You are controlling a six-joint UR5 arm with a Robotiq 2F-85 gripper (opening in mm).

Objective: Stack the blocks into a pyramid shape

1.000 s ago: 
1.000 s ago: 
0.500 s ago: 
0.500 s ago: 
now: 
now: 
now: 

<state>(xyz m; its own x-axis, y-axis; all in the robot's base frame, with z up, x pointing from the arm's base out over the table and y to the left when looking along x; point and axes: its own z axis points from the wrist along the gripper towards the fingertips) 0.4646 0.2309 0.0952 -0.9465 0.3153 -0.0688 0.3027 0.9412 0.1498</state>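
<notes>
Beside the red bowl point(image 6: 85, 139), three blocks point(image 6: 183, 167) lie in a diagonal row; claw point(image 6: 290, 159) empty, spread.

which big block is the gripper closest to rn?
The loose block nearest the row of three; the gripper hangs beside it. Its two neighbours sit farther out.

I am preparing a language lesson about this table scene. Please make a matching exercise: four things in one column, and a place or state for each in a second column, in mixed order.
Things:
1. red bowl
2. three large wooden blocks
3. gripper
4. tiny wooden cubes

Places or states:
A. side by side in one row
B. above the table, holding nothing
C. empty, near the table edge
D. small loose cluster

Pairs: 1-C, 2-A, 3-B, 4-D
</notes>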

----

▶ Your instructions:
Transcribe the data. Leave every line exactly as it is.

▶ Answer space:
You are controlling a six-joint UR5 arm with a Robotiq 2F-85 gripper (opening in mm).

Objective: Stack the blocks into a pyramid shape

1.000 s ago: 
1.000 s ago: 
0.500 s ago: 
0.500 s ago: 
now: 
now: 
now: 

<state>(xyz m; its own x-axis, y-axis; all in the robot's base frame, with z up, x pointing from the arm's base out over the table and y to the left when looking along x; point and axes: its own z axis points from the wrist along the gripper towards the fingertips) 0.4646 0.2309 0.0952 -0.9465 0.3153 -0.0688 0.3027 0.9412 0.1498</state>
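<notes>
Beside the red bowl point(image 6: 85, 139), three blocks point(image 6: 183, 167) lie in a diagonal row; claw point(image 6: 290, 159) empty, spread.

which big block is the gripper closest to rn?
The loose block nearest the row of three; the gripper hangs beside it. Its two neighbours sit farther out.

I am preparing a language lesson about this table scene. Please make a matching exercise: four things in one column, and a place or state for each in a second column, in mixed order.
Things:
1. red bowl
2. three large wooden blocks
3. gripper
4. tiny wooden cubes

Places or states:
A. side by side in one row
B. above the table, holding nothing
C. empty, near the table edge
D. small loose cluster

Pairs: 1-C, 2-A, 3-B, 4-D
</notes>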

Now the exercise is complete.